O seguro e a crise
A ponta do iceberg no setor se chama, sem dúvida, AIG. Mas a situação da atividade seguradora internacional é bem mais complicada. A quebra da AIG e o rombo que surge cada vez que há uma abertura de suas contas tem tomado boa parte do espaço destinado ao assunto na imprensa. Afinal, seria impensável, dois anos atrás, que uma companhia valendo mais de US$ 200 bilhões pudesse estar metida numa enroscada como essa. Pois estava e quebrou.
O problema é que não só ela, mas outras grandes – e um dia, sólidas – seguradoras vão entrando em planos de salvação patrocinados pelos respectivos governos ou apresentando resultados ruins em seus balanços. Mesmo as mais sérias sentem na pele, ainda que menos, o resultado de investimentos mal feitos.
Mas não é apenas isso que afeta os seus resultados. As catástrofes naturais também cobram seu preço e a exposição a riscos, como furacões, tempestades, terremotos, secas, etc, pesam em seus balanços, diminuindo exponencialmente os lucros ou transformando-os em prejuízos, às vezes na casa dos bilhões de dólares.
O cenário se repete com as resseguradoras, que são as empresas que dão suporte ao mercado primário, representado pelas seguradoras. Boa parte das maiores resseguradoras do mundo sente os efeitos da crise de crédito e da sinistralidade decorrente dos fenômenos naturais. Seus balanços estão longe dos resultados de um ano atrás e mais de uma companhia tem seu futuro seriamente ameaçado, pelo menos com o mesmo desenho que tem hoje.
A conseqüência direta desse quadro ruim é a diminuição da capacidade de retenção de riscos do mercado mundial de seguros e resseguros. Com menos dinheiro em caixa e pouca possibilidade de encontrar investidores dispostos a colocar seu dinheiro num negócio de risco, que ainda por cima não tem muita transparência até mesmo para os iniciados, seguradoras e resseguradoras não terão como oferecer a mesma capacidade de retenção ofertada até agora.
A primeira decorrência lógica dessa situação é o aumento do preço dos seguros em geral. Como não há mais tanto dinheiro para suportar as operações, o dinheiro existente será mais seletivo e caro.
A segunda é mais cruel. E pode impactar a colocação dos grandes riscos brasileiros. Tendo menos dinheiro para assumir a mesma quantidade de riscos já existentes, o mercado será mais exigente, oferecendo capacidade para os clientes mais tradicionais e conhecidos, em detrimento de empresas localizadas nos países emergentes, como é o caso do Brasil.
Até o fim de dezembro, o País não tem que se preocupar com isso. Mas a partir daí será necessário renegociar os contratos de resseguros em vigor, atualmente liderados pelo IRB, que na data não terá mais o monopólio do resseguro brasileiro como moeda de troca.
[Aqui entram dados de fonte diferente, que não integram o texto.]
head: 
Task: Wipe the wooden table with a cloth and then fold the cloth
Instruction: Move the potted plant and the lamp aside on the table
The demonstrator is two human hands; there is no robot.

Num mercado aberto, chora menos quem pode mais. Ainda que o IRB continue sendo o grande ressegurador nacional, não tem mais as vantagens que o monopólio lhe dava e lhe permitia ser o dono de um dos maiores limites de aceitação automática de riscos de incêndio do mundo. Esse contrato, ao longo dos anos, diminui de valor, o que tem lógica, muito embora os riscos brasileiros tenham crescido e necessitem de maior proteção de seguros.
Com uma enorme crise em curso e o aumento da sinistralidade dos riscos de origem natural e a conseqüente diminuição do dinheiro à disposição das seguradoras e resseguradoras, bem como da quebra ou das dificuldades financeiras de várias companhias, o País poderá vir a ter dificuldades para colocar parte de seus riscos no mercado internacional.
Se isso ocorrer, o aumento do preço dos seguros será o menor de nossos problemas. Muito mais sério é não ter proteção de seguros para garantir obras indispensáveis para o desenvolvimento sustentável da nação. Mas, entre assumir riscos nos países ricos e riscos aqui, não tenham dúvidas: as seguradoras e resseguradoras ficarão com a primeira opção.